When I was getting sober… like in my super early sobriety I had a lot of trouble just doing the simple things, like reading. The state that my body was in when I came into the Beacon HouseSM was pretty bad. I could not stop shaking and it would not subside for almost a month. Not being able to connect a couple of words together would really get me down. Something that has always been so easy to me was now almost impossible. It was so bad that I would not want to read the readings at meetings because I was so self conscious.
I thought that this would never end. I did not know what was happening to me. Would I always be like this? Would I not be able to read and hold another persons hand without them giving me a strange look?
I learned in the Beacon HouseSM about P.A.W.S….. Post-acute Withdrawal Syndrome. This was pretty much everything that was going on with me in one nice simple package. It explained pretty much everything that was going on with me. It was a diagnosis for the some of the reasons that I was feeling the way that I was. There was obviously other mental things that were going on in my head also… but this was a pretty good start.
What the heck is Post-acute Withdrawl Syndrome, you ask?
Here it is in a pretty basic easy to understand nutshell…. When I was drinking and using for all of those years I did a lot of chemical changes to my brain. My body is trying to compensate for the lack of the drugs and alcohol. My brain has to take some time to revert back to its natural, normal state. Of course there is much more to the definition then what I just explained there but Im not a doctor… I’m and alcoholic.
Here is a link to the Wikipedia page for P.A.W.S.
If you look at the symptoms that come along with PAWS… it pretty much reads like a picture album of the first couple of years of my recovery. Lets really quick go through the greatest hits list.

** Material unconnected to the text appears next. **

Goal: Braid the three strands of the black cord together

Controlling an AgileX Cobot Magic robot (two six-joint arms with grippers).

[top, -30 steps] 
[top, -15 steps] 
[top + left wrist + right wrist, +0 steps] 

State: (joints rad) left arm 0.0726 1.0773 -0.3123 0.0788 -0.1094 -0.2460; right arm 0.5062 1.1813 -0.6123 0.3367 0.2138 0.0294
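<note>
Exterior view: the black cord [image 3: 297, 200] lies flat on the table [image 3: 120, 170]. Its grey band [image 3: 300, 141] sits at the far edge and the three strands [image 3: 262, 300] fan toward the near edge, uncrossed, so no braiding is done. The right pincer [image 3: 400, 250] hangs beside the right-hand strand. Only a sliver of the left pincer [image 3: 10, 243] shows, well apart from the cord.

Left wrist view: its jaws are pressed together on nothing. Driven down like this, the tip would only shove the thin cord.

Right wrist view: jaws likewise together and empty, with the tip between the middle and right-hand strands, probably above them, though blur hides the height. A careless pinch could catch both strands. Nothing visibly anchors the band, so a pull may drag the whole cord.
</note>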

- Emotional Outbursts or Disturbance
- Pessimistic Thoughts
- Inability to think clearly
- Memory problems
- Lack of initiative
- Problems with multitasking
- Impaired concentration
- Physical coordination problems
I came across a really great article that really explains what P.A.W.S is and what it means for alcoholics and addicts in recovery. It breaks it down in really easy to understand terms.. because that is what I needed in early sobriety. Most importantly it talks about different ways that you can help your body recover through diet, meditation, and physical activity. Check out the article and tell me what you think
What I am trying to get across with this post is that it gets better. Look.. I am writing this now so I can obviously read again. I can connect a couple of words to make a sentence. Your everyday life will improve as time goes on.. but there are things that you can do to improve your situation. You can be proactive in helping your body recover.